Omdat ik in dubio sta, stel ik de vraag of ik zelf voor een Trance 29 2 zou kiezen. En mijn antwoord is dan toch “ja”. Het frame en de vering zijn gewoonweg te goed om te negeren. Waarbij ik wel successievelijk de te zware onderdelen zou vervangen door lichter spul. Nou ja, “zou”… deze aanname is eigenlijk helemaal niet zo hypothetisch, want de Giant Trance 2 is inmiddels in gebruik als testfiets voor het testen van onderdelen en componenten. Op de foto hierboven zie je hoe de Trance er nu bij staat. Gewicht: 12,62 kilo, bijna tweeënhalve kilo minder dan af fabriek. In de rol van proefkonijn zal de Trance binnen en buiten Nederland zoveel mogelijk ingezet worden. Dit is dus niet het laatste wat je van deze veelzijdige Taiwanees hebt gezien. Wordt vervolgd…
Giant Trance 29 2 2023 | Prijs, specificaties en geometrie
Onderdelen, gewicht en prijs
Frame | ALUXX SL-aluminum |
Vork | Marzocchi Z2, 130 mm veerweg |
Achterdemper | Fox Float DPS Performance, 100 mm veerweg |
Achterderailleur | Shimano Deore, 12-speed |
Schakelaar | Shimano Deore, 12-speed |
Crankset | Praxis Cadet M24, 30t, 170 mm |
Cassette | Shimano Deore, 10/51t |
Ketting | KMC X-12 |
Remmen | Shimano BR-MT420 |
Remschijven (v/a) | Shimano RT-26, 180/180 mm |
Velgen | Giant AM 29, 30 mm binnenbreedte, 32 spaken |
Naven | Giant |
Voorband | Maxxis Minion DHF, 3C MaxxTerra, EXO, 29 x 2.5″ |
Achterband | Maxxis Aggressor, EXO, 29 x 2.5″ |
Stuur | Giant Contact TR35, 780 mm breed |
Stuurpen | Giant Contact SL 35, 50 mm |
Zadel | Giant Romero |
Zadelpen | Giant Contact Switch dropper, 170 mm drop |
Gewicht compleet | 15,06 kg (framemaat L) |
Prijs | € 3.099,- |
Garantie | Levenslange garantie op frame en wielen voor 1e eigenaar, 1 jaar op lak en onderdelen |
Geometrie
Website fabrikant: giant-bicycles.com
Ik val met mijn 191cm en 93cm binnenbeen precies tussen de L en XL.

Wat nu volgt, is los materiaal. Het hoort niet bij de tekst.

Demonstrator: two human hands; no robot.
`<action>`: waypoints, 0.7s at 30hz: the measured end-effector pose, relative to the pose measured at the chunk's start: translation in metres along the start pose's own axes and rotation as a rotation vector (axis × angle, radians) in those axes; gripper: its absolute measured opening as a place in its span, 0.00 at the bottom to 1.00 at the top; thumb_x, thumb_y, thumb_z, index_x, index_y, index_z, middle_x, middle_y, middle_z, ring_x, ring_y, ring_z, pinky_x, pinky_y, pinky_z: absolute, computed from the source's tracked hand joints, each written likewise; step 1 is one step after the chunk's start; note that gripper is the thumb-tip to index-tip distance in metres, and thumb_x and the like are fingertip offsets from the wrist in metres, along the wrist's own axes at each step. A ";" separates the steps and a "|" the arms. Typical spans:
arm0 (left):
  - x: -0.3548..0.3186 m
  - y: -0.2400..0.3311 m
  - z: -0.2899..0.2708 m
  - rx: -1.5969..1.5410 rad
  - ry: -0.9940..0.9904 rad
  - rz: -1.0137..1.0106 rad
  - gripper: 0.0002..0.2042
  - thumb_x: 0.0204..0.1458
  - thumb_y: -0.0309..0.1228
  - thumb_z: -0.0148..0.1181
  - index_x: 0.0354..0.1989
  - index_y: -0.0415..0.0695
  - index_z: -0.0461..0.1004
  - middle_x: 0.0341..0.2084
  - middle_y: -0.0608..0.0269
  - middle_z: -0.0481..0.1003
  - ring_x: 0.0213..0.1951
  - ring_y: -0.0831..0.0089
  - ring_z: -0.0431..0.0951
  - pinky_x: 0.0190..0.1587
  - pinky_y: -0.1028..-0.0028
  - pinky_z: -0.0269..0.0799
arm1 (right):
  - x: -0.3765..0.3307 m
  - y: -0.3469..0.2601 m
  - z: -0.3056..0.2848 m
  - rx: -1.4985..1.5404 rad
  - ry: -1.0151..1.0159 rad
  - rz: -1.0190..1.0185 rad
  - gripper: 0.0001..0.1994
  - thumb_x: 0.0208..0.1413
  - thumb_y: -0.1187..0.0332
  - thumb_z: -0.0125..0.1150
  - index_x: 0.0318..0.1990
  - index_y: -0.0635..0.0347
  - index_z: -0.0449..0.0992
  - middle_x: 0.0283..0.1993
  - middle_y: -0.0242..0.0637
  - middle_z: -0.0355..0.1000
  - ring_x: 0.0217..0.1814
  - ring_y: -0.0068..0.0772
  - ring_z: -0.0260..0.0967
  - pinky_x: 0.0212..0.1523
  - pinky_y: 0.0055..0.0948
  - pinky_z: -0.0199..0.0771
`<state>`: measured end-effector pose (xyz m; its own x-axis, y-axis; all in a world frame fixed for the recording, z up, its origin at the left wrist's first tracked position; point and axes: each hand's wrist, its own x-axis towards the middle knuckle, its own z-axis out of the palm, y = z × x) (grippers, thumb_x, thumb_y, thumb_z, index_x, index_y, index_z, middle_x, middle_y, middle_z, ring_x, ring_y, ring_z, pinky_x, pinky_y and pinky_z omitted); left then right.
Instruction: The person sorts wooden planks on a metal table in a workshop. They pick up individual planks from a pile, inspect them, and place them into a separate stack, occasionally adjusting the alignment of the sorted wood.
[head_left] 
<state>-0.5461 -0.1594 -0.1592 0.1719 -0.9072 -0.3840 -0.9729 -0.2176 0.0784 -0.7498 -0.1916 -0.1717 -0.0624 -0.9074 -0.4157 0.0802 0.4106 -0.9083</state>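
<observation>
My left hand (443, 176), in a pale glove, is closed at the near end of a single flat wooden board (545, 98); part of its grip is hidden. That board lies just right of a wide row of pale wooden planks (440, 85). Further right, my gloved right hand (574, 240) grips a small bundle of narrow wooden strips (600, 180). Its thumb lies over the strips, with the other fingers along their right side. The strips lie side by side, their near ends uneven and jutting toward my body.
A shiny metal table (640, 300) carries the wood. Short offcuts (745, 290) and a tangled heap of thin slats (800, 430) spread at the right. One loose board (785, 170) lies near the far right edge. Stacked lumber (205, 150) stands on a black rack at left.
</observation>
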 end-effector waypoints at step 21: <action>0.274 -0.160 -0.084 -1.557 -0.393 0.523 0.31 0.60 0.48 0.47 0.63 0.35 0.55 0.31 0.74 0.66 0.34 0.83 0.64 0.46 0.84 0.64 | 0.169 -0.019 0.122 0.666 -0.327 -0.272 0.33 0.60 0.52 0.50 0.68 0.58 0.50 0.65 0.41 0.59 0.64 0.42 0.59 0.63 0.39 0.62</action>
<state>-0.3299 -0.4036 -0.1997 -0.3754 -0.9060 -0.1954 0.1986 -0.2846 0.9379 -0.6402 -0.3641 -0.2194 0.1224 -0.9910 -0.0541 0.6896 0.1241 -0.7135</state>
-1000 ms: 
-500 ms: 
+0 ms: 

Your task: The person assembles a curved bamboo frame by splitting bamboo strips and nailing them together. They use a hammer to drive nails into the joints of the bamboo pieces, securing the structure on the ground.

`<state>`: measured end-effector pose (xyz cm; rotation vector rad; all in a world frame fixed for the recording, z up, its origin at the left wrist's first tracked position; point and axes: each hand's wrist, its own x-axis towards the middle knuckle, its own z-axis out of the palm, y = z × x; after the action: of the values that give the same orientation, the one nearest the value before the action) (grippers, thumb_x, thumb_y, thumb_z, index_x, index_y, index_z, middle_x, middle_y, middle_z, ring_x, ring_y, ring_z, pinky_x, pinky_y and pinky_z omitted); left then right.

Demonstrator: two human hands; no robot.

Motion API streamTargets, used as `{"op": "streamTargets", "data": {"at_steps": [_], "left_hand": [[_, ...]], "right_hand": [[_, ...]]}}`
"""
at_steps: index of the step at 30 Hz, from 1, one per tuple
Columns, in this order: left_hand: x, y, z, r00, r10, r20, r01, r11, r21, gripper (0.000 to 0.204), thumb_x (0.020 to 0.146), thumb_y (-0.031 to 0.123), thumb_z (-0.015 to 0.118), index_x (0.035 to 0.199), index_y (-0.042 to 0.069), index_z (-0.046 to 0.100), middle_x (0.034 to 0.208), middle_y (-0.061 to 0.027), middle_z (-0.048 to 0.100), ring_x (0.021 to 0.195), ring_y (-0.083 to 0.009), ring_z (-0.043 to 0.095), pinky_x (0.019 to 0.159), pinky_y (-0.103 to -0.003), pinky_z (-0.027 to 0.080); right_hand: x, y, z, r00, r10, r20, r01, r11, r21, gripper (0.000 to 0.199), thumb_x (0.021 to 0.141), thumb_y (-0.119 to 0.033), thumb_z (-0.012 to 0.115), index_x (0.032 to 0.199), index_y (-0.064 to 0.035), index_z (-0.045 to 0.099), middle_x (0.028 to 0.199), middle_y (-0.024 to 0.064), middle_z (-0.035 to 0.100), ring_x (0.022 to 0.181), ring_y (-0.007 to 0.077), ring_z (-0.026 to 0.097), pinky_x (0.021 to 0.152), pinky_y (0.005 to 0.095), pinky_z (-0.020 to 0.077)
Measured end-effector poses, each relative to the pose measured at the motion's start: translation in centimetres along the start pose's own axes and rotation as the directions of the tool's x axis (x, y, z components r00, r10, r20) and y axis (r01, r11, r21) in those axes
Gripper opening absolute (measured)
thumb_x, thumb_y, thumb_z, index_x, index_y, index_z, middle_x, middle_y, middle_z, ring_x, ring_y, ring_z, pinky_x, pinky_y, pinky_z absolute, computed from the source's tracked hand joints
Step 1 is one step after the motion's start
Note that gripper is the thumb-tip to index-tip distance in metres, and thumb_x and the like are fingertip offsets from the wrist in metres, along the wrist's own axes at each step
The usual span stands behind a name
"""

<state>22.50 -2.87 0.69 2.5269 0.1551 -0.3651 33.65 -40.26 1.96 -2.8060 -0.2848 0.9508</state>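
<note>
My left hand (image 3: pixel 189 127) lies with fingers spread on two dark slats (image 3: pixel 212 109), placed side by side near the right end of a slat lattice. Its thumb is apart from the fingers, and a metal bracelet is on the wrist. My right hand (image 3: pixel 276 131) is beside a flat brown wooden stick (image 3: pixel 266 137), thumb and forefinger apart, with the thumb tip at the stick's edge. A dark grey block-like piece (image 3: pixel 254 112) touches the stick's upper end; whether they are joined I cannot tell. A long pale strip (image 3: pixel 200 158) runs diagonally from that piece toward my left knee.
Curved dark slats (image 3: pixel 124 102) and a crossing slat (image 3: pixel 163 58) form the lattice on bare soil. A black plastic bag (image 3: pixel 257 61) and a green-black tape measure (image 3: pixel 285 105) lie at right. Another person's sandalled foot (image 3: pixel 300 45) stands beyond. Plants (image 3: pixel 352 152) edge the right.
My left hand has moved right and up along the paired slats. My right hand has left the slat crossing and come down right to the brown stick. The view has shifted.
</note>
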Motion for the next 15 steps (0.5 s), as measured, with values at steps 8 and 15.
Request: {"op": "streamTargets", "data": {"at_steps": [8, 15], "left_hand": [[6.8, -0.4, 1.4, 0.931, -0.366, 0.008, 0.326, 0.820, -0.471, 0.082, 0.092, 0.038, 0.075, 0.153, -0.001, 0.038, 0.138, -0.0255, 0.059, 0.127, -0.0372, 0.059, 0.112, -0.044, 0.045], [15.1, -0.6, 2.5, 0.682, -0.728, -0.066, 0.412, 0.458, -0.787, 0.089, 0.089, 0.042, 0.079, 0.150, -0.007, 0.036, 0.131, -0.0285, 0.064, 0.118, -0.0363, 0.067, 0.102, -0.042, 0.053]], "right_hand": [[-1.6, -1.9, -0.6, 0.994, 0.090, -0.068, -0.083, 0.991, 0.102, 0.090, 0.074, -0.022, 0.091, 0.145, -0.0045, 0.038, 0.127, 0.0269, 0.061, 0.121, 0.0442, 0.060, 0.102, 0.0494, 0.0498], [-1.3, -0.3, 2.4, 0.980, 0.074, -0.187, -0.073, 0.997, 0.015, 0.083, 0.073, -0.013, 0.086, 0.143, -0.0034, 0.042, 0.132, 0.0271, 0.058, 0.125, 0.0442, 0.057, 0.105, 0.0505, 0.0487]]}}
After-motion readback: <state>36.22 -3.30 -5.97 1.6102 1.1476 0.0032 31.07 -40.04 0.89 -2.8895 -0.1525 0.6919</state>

Welke zou je mij aanraden?
Dag Yorn, als je alleen in Nederland rijdt is de L vanwege z’n grotere wendbaarheid denk ik de beste keus. Maar ga je ook buitenlandse trails rijden, dan zou ik omwille van de grotere stabiliteit voor de XL gaan. Merk op dat ik met mijn 1.80 meter lengte op de L zit.